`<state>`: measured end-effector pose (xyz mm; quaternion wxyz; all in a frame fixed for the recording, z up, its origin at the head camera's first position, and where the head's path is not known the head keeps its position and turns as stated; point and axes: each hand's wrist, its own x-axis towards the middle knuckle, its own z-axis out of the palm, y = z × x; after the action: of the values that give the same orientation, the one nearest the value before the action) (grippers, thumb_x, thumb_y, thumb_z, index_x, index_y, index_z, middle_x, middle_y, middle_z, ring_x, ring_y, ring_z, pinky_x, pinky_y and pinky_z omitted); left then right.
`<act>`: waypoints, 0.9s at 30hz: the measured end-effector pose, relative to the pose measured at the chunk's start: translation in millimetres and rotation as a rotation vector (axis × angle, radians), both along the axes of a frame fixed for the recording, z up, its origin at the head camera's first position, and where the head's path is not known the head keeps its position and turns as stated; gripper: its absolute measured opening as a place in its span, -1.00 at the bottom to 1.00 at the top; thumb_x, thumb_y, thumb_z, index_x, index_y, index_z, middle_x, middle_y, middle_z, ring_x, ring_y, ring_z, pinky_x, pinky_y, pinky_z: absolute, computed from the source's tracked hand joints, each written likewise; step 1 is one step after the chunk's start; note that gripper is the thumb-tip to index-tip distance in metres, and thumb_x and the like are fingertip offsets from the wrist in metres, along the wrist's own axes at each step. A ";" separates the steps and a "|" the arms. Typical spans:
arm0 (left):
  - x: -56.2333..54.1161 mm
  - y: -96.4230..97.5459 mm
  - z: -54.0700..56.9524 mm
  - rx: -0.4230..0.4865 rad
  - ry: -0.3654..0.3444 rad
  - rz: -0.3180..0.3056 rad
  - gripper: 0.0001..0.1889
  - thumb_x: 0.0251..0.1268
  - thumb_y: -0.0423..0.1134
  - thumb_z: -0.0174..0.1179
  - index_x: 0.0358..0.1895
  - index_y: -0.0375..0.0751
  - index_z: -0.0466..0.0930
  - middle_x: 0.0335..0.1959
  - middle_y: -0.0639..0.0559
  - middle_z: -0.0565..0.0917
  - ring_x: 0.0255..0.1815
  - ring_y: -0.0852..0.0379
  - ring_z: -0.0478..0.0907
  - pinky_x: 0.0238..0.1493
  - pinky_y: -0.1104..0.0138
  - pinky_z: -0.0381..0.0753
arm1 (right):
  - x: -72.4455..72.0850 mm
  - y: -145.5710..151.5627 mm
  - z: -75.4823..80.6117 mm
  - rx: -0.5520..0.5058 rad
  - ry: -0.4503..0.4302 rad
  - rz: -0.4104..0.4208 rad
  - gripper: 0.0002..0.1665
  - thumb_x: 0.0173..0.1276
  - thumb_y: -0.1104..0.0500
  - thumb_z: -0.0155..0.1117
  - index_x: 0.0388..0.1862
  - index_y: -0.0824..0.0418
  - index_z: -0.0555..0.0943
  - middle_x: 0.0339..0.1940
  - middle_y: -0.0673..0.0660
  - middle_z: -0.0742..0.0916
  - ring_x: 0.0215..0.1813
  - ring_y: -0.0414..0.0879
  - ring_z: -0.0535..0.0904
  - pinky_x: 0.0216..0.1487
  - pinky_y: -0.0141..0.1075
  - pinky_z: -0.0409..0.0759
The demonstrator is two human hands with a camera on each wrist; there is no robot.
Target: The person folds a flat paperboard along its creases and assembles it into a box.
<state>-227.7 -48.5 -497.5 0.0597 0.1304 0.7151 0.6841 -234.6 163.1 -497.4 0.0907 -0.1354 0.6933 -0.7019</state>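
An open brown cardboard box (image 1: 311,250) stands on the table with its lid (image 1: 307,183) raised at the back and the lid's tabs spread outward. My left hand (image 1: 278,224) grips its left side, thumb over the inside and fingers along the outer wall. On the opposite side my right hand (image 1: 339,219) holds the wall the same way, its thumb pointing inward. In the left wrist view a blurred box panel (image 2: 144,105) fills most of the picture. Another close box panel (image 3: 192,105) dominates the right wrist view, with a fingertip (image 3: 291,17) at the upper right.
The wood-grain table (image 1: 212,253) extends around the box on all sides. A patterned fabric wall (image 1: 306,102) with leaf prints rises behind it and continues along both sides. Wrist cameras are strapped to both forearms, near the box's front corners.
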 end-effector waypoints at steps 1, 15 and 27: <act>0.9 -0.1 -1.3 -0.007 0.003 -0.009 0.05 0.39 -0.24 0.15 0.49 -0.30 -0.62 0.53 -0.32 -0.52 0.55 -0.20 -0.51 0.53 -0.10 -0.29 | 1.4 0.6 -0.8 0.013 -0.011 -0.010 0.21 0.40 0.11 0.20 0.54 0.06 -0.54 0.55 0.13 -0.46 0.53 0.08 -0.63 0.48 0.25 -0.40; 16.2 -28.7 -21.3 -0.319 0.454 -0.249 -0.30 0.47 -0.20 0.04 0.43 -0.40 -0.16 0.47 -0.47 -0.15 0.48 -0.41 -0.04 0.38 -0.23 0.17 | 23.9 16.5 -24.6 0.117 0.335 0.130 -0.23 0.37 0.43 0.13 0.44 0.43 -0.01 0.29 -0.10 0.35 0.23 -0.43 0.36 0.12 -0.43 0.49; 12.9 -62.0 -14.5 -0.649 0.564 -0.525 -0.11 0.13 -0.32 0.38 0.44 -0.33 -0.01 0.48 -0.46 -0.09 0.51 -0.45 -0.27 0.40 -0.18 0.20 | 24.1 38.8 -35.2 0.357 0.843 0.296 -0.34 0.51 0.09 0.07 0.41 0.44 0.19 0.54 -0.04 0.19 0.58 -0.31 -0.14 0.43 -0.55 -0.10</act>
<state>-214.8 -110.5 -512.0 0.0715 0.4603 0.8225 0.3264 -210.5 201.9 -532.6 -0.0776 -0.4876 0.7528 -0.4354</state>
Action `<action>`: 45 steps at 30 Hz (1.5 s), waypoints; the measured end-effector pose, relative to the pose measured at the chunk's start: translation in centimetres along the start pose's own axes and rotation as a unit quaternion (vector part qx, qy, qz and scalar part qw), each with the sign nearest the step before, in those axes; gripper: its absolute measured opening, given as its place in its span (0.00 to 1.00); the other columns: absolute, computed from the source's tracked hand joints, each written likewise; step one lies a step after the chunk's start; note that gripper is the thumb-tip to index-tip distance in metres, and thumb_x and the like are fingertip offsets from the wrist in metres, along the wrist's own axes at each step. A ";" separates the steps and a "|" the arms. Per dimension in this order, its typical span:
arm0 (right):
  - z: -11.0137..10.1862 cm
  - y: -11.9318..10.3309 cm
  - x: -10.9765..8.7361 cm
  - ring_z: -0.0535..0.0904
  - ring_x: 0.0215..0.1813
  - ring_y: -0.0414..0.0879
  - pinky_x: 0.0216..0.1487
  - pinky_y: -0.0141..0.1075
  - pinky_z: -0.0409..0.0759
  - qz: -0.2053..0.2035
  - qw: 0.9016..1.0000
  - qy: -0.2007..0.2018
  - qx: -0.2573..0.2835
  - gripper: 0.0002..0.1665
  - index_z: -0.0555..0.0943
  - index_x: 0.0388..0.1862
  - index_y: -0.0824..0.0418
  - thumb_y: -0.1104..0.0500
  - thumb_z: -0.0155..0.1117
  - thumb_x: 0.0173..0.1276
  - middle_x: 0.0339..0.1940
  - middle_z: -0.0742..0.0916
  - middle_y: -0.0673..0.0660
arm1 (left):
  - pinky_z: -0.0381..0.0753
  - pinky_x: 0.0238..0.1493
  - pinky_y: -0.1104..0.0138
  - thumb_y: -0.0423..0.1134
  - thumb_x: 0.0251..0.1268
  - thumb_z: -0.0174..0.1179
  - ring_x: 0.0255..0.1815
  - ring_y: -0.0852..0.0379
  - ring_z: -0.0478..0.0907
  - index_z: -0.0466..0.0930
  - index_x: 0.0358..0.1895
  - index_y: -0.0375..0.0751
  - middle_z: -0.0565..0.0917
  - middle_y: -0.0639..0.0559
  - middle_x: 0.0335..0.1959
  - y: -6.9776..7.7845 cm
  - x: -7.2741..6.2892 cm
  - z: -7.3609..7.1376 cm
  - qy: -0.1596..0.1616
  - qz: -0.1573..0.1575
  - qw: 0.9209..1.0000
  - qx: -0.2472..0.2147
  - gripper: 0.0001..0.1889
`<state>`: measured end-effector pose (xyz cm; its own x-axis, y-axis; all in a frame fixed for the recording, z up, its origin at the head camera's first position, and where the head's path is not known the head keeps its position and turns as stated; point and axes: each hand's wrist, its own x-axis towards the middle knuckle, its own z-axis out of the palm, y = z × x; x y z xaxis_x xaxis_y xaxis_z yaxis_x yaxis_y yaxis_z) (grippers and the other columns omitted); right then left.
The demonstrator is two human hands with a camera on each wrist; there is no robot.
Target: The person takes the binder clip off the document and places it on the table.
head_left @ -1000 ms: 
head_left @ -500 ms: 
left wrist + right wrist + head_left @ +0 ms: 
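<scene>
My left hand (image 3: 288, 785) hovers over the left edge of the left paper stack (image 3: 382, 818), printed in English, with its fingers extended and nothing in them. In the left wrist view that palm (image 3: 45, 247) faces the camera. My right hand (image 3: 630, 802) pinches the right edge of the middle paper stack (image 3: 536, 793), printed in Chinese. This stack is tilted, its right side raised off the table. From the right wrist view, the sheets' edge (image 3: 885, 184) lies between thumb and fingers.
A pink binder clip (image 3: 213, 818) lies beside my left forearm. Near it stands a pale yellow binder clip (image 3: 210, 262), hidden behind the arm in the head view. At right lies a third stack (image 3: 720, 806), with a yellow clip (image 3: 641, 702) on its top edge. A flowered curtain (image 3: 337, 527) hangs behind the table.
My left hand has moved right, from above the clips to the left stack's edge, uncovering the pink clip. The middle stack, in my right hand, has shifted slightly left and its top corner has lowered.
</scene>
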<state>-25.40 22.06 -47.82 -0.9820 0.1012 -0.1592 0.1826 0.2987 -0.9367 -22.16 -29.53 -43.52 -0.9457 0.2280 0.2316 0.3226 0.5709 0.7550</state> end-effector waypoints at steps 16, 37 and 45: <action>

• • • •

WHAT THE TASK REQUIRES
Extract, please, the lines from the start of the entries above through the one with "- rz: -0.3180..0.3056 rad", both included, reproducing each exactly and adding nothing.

ANSWER FOR THE TASK
`<state>`: measured end-effector pose (xyz mm; quaternion wxyz; all in a frame fixed for the recording, z up, its origin at the head camera's first position, and where the head's path is not known the head keeps its position and turns as stated; point and axes: each hand's wrist, its own x-axis towards the middle knuckle, its own z-axis out of the palm, y = z × x; after the action: of the values that give the same orientation, the one nearest the value before the action) (grippers, thumb_x, thumb_y, thumb_z, index_x, index_y, index_z, middle_x, middle_y, middle_z, ring_x, ring_y, ring_z, pinky_x, pinky_y and pinky_z omitted); left then right.
`<act>`: waypoints, 0.9s at 30hz: the measured end-effector pose, relative to the pose measured at the chunk's start: translation in millimetres and rotation as a rotation vector (axis × angle, radians), both along the axes of a frame fixed for the recording, z up, its origin at the head camera's first position, and where the head's path is not known the head keeps its position and turns as stated; gripper: its absolute measured opening as a place in its span, -1.00 at the bottom to 1.00 at the top; thumb_x, thumb_y, thumb_z, index_x, index_y, index_z, middle_x, middle_y, middle_z, ring_x, ring_y, ring_z, pinky_x, pinky_y, pinky_z: absolute, computed from the source's tracked hand joints, each written likewise; step 1 is one step after the chunk's start; note that gripper is the thumb-tip to index-tip distance in metres, and thumb_x and the like are fingertip offsets from the wrist in metres, along the wrist's own axes at each step. A ";" separates the steps and a "|" the arms. Typical spans:
arm0 (left):
  - x: -56.2333..54.1161 mm
  - y: -96.4230..97.5459 mm
  - z: -54.0700..56.9524 mm
  - rx: -0.4230..0.4865 rad
  - ry: -0.3654..0.3444 rad
  - rz: -0.3180..0.3056 rad

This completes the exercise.